League is the founder of the movie circuit and part of an investor group that brought it out of bankruptcy earlier this year.

By market, highlights included Portland where Cinema 21 which among other venues across the country, demonstrated “a burgeoning and latent demand for specialized releases,” Searchlight said. Canada was strong, particularly the Varsity in Toronto and the Park in Vancouver. A full 83% of the audience considered themselves fans of Wes Anderson.

The film expands to over 600 theatres and over 60 markets, adding more theaters weekend of November 5th.

The French Dispatch premiered at Cannes with U.S. premieres at Telluride and The New York Film Festival, as well as the London Film Festival. Anderson and the French cast and crew will attend a premiere in Paris tonight – and all in all the film will screen in over 25 festivals.

Beyond traditional media buys, marketing included a cocktail party at popup of the film’s Café Le Sans Blague on Bleecker Street that attracted young crowds with long waits throughout the day Saturday.

Flying Coffee’s tie-in The French Roast was on offer and the coffemaker’s co-branded website and online sales went live Thursday evening.
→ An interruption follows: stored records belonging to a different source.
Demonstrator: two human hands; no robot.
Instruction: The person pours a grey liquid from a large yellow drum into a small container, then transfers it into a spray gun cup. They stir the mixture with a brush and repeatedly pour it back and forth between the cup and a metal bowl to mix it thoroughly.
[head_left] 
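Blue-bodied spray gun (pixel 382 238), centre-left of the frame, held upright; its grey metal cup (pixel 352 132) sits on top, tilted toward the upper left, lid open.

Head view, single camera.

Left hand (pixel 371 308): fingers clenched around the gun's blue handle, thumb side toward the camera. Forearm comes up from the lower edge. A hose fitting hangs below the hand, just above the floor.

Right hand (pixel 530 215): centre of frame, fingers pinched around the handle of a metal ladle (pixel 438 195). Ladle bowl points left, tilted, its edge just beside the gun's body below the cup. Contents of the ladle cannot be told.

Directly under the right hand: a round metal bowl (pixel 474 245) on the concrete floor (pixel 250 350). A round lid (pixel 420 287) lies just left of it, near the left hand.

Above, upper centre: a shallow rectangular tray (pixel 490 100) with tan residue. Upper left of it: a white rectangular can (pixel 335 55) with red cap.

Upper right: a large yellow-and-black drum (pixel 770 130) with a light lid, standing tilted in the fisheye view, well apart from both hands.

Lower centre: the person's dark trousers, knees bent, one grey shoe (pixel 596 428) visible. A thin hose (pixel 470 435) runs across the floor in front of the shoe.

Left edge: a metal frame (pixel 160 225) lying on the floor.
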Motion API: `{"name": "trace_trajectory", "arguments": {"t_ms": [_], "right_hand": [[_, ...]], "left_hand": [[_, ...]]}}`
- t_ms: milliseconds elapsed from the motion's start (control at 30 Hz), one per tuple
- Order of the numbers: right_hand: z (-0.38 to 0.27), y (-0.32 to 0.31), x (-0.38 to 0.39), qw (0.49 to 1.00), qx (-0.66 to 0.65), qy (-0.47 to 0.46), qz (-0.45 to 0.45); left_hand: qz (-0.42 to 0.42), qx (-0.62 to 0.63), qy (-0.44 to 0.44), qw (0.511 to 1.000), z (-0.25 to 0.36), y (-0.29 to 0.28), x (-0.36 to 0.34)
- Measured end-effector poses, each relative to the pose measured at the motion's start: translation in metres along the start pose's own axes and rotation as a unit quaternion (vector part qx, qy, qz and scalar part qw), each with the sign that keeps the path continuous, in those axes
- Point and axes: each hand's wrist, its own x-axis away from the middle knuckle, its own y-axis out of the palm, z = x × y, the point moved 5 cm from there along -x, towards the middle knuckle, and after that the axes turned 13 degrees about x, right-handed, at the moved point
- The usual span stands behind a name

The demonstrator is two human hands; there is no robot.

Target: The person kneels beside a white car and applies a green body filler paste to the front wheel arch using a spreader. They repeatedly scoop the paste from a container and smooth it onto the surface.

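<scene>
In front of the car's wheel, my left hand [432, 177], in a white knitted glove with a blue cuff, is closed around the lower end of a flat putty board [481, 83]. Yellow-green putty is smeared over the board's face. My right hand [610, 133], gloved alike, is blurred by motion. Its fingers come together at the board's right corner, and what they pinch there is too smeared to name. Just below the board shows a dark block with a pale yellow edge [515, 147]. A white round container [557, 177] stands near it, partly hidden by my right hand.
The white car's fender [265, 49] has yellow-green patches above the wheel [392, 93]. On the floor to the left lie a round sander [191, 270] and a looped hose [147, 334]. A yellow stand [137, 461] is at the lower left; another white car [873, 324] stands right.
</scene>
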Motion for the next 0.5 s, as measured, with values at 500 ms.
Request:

Eyeglass retailer Warby Parker launched an in-store activation Friday at its seven NYC stores offering limited edition Dispatch tote bags with purchase at one and in-store displays. Iconic newsstand Casa Magazines is selling copies of ‘The French Dispatch magazine.’ And department store Bergdorf Goodman’s window has a Dispatch-themed window through Nov. 1 with magazines also available in-store and French Dispatch cocktails at its restaurant and bar.

A 180 Strand experiential pop-up event is also taking place in London through mid-November, including an immersive walk through of the world of the film including sets, props, costumes and a working recreation of the Sans Blague café.

Also opening this weekend: Becoming Cousteau, from Picturehouse looks set for a weekend cume of $110,959 on 319 locations for a per screen average of $348.